Por qué vamos a misa


Una tarde de finales de otoño en una parroquia de la provincia de Barcelona, en un pueblo de poco más de 8000 habitantes. La misa vespertina del sábado empieza a las 8 y ya hace rato que es de noche. Unos cuantos feligreses entran en la iglesia mientras el párroco se apresura a llegar a la sacristía para prepararlo todo. Los dos únicos hombres que hay en el templo, ambos jóvenes, ayudan al viejo sacerdote. Uno enciende los cirios del altar, el otro pone en el púlpito el libro de las lecturas. Queda poco para empezar y sólo hay una veintena de personas, la mayoría mujeres y todas ellas de más de 50 años. El cura, revestido ya como suele, sale al presbiterio y da inicio la eucaristía. Esto es así sábado tras sábado desde hace bastantes años.

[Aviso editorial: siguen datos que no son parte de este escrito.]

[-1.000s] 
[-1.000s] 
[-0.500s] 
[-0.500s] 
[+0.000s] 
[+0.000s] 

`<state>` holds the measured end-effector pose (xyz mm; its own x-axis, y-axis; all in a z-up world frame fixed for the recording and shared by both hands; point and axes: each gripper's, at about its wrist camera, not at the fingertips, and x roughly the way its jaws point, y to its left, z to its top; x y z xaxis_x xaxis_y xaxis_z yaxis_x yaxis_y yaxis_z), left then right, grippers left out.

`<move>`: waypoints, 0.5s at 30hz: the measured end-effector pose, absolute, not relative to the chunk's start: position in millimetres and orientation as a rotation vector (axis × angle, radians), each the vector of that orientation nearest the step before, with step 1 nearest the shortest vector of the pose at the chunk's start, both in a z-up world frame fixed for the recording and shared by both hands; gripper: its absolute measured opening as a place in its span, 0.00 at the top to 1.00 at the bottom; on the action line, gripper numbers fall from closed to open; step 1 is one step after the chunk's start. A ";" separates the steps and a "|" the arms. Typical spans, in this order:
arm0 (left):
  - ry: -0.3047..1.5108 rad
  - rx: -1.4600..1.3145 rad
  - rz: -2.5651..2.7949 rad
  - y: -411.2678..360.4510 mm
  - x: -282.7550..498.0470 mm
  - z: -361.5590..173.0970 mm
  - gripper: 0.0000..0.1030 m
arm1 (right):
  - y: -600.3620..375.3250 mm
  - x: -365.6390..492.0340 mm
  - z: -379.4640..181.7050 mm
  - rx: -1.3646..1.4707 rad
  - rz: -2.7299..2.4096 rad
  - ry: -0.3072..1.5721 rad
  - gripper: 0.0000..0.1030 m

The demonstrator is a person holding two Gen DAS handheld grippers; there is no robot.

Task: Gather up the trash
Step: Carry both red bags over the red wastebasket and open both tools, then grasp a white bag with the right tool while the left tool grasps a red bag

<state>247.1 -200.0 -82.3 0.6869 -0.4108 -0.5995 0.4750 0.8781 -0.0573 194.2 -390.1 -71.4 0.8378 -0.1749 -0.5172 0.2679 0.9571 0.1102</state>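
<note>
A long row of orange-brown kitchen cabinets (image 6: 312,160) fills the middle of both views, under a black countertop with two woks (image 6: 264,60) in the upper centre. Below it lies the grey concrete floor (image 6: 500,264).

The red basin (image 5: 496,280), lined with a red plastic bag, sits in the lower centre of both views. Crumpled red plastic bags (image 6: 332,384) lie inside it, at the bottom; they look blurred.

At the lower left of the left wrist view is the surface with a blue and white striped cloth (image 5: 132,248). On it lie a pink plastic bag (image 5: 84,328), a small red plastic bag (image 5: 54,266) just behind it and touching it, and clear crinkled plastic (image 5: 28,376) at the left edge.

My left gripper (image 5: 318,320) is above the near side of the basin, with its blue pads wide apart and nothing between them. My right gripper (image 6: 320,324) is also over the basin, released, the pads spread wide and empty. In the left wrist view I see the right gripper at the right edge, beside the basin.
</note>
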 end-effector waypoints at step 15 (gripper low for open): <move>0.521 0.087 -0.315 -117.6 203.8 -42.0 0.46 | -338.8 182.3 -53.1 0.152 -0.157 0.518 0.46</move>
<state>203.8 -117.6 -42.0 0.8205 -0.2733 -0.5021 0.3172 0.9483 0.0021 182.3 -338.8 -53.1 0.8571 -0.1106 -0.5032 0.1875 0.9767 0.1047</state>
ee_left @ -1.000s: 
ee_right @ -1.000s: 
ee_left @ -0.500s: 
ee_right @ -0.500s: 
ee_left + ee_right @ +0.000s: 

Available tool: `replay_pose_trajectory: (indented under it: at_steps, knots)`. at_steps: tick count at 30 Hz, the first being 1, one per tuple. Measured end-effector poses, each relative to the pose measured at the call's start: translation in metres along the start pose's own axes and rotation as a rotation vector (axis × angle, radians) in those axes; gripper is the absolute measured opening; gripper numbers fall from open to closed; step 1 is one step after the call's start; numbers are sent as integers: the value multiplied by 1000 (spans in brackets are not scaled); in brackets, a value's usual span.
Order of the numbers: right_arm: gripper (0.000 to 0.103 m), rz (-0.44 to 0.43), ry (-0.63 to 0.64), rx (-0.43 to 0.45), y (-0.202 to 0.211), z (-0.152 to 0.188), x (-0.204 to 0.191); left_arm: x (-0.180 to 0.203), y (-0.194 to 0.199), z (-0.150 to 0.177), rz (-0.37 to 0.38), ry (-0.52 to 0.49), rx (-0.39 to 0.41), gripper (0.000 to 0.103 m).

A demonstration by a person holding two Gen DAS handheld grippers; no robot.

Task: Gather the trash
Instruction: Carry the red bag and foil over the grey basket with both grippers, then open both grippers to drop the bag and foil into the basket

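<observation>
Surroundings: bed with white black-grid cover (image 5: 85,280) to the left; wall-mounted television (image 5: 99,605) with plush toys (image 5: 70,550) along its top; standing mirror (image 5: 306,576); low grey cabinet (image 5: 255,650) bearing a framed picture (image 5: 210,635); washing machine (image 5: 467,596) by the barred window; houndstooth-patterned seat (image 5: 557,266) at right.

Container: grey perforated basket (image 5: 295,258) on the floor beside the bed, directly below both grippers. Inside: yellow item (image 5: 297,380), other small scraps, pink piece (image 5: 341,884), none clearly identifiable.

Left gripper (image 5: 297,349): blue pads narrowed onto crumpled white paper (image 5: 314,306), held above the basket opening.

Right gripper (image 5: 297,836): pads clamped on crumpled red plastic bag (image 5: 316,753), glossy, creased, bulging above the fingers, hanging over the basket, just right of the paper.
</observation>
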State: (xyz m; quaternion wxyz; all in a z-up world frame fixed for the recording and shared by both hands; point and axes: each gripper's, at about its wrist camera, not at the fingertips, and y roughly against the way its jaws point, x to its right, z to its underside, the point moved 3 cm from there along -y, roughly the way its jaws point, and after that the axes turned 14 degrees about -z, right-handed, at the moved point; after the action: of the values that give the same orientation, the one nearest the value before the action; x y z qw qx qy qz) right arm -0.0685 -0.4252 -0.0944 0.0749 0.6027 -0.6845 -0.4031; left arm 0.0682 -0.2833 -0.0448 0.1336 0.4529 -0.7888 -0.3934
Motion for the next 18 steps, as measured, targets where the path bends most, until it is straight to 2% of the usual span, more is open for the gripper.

Sólo en los funerales y otros actos extraordinarios la iglesia está concurrida por más gente. Tan pocos asistentes puede dar a entender que el ambiente es más bien deprimente, pero no. Están contentos. Se conocen todos, son como una familia que acude allí porque lo necesitan y, aún sabiendo que son una minoría, se sienten reconfortados, humildes y cercanos a Dios. No es que piensen que los demás, los que están fuera y no vienen, son peores que ellos. Ni mucho menos. Muchos son familiares, incluso hijos o maridos, hermanos o hermanas. Mas creen en lo que hacen, quieren arropar al viejo sacerdote, al que conocen sus defectos y virtudes. Pero nada de eso importa porque lo que tienen en común es más fuerte, más grande, más profundo que las pequeñeces que cada uno arrastra consigo. Escuchar los consejos del cura, tantas veces repetidos, arrodillarse en la consagración, darse la paz con un apretón de manos, comulgar y rezar en silencio. Algo que fuera de aquellos muros no pueden encontrar y que no se puede pagar con dinero. Su debilidad, su aparente soledad, no significan nada ante la alegría que da tener al Señor en su interior. Consuelo y fuerza, fidelidad y amor. Por eso vamos a misa.